[Brief] Take the lines below from the first through the one that contains "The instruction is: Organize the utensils" and copy them exactly.

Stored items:

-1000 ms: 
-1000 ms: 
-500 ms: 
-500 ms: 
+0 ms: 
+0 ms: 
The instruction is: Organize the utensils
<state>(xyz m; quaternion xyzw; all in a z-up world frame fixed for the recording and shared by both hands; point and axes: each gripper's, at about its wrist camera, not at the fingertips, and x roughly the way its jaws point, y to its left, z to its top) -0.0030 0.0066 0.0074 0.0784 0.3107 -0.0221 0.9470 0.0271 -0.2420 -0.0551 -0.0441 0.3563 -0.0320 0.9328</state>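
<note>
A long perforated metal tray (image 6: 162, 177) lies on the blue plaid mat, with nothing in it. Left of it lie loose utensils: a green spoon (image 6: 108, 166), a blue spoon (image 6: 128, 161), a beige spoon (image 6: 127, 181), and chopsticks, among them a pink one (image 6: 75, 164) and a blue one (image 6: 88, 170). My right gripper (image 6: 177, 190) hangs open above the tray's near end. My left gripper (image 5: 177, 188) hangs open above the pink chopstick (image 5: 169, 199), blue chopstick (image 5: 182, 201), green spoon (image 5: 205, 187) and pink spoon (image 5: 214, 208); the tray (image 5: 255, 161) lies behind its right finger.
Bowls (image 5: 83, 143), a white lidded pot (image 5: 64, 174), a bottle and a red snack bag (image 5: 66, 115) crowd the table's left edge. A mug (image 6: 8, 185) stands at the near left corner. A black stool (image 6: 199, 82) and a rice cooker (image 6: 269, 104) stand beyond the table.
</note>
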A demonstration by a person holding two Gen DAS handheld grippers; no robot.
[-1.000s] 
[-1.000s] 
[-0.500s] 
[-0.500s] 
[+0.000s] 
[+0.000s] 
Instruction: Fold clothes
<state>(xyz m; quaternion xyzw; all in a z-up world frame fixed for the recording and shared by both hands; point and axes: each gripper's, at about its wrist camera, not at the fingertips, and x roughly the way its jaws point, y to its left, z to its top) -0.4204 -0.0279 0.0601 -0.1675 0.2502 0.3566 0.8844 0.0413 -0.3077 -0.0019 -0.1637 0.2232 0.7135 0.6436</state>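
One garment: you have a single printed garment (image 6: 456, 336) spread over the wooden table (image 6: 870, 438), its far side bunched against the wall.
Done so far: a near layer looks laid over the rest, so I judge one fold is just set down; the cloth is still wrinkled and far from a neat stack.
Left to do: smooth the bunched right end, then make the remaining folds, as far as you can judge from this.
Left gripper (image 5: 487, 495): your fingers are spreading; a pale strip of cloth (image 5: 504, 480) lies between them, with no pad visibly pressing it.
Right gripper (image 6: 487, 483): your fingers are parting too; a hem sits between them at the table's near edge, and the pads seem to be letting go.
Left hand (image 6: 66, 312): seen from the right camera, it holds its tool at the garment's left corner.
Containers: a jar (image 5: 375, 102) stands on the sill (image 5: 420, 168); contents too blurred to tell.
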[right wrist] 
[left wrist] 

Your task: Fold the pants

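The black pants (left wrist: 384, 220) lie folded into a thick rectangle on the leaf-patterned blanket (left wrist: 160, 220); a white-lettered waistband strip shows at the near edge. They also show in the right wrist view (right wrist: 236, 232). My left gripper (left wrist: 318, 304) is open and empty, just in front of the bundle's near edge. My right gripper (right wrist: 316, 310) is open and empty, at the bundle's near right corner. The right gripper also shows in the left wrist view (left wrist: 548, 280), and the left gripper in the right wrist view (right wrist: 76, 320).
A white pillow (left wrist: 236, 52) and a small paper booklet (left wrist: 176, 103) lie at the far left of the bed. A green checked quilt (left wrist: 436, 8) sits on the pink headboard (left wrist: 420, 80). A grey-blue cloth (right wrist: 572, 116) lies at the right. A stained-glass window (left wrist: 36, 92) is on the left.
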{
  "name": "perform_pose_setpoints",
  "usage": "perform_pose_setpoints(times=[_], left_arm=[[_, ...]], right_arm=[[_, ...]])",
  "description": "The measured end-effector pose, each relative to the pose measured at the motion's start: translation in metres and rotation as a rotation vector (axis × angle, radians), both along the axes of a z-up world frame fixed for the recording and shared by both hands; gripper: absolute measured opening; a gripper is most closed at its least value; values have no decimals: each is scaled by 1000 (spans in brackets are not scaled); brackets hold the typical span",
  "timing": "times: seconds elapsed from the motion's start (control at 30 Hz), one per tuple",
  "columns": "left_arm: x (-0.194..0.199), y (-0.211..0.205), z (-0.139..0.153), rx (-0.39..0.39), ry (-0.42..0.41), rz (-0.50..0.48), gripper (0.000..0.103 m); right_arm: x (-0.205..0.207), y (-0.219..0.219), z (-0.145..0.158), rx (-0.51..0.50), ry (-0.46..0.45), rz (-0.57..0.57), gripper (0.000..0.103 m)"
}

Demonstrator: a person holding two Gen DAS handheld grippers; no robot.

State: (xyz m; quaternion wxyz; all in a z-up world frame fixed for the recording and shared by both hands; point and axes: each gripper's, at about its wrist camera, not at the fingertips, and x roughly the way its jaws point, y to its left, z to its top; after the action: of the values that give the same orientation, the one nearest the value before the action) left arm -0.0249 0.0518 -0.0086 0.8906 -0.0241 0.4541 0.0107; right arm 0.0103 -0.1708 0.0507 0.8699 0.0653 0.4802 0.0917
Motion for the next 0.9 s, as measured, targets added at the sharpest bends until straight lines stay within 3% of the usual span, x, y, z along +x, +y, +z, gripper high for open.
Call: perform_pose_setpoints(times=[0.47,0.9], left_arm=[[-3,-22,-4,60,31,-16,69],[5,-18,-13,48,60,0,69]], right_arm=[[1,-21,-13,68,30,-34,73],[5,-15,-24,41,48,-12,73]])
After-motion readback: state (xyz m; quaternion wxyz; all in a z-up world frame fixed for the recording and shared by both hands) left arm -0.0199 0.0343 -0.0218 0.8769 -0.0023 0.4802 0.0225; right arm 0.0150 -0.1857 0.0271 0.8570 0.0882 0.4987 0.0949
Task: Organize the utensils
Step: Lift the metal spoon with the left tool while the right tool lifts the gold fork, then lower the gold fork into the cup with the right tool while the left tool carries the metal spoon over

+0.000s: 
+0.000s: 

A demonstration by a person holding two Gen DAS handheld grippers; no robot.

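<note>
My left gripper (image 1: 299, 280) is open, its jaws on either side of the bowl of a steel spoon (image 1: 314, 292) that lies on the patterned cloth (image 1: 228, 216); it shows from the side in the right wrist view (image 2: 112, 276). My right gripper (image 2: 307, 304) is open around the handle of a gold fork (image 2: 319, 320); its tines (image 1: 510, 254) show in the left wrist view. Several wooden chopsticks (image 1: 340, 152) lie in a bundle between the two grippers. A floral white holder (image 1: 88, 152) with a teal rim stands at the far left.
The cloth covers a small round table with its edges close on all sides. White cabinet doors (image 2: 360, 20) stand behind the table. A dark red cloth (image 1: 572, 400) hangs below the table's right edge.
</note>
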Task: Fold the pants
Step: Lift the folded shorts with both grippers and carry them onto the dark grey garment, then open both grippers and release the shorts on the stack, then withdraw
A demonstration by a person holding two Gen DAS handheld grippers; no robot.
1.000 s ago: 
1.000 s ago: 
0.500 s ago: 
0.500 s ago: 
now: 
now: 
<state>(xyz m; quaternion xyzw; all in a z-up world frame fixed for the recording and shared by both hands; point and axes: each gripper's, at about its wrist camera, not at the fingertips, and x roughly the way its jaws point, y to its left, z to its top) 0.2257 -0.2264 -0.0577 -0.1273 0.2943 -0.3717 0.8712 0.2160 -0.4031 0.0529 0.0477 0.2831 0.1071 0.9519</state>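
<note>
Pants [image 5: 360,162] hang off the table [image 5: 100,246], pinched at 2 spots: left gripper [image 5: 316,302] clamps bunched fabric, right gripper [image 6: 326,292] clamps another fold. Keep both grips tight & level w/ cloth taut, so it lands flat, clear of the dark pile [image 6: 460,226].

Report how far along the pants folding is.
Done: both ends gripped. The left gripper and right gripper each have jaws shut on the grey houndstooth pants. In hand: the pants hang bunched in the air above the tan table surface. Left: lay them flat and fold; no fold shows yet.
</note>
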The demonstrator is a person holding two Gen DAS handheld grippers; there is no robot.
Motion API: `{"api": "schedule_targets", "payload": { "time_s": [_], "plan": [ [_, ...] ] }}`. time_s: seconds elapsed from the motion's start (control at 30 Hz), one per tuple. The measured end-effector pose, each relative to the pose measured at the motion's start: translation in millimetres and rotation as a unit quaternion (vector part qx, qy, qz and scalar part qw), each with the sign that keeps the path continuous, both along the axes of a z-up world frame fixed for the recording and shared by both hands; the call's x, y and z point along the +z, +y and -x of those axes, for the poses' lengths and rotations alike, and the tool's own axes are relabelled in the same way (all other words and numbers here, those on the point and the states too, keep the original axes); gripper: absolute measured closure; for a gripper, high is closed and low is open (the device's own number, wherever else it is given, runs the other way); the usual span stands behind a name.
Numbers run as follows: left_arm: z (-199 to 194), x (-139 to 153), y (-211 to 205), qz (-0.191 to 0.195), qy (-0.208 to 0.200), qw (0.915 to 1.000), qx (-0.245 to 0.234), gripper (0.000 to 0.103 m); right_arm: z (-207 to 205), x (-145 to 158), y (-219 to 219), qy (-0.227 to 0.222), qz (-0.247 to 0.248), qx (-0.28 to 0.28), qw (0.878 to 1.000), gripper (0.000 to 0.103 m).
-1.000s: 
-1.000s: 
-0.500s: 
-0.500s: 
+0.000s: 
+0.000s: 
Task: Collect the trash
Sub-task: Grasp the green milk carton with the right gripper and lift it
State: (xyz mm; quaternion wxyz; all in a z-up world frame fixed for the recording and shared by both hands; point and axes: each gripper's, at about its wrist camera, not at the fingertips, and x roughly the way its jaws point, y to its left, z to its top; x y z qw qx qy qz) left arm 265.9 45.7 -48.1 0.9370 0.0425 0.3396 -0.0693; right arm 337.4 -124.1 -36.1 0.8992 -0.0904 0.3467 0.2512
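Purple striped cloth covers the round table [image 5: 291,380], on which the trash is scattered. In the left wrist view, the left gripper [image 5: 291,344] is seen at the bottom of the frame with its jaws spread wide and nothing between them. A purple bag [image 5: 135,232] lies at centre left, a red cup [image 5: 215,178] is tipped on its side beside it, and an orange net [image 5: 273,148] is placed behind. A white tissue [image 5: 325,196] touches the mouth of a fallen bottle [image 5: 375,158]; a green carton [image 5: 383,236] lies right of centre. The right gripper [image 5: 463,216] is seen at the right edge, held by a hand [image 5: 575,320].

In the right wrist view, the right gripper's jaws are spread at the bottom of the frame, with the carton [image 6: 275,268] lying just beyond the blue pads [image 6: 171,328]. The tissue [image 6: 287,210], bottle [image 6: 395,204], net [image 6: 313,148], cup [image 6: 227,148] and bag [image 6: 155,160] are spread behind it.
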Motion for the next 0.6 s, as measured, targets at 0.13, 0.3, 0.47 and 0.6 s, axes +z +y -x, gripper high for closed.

[Output of the exercise]
-1000 ms: 
-1000 ms: 
-500 ms: 
-500 ms: 
+0 ms: 
+0 ms: 
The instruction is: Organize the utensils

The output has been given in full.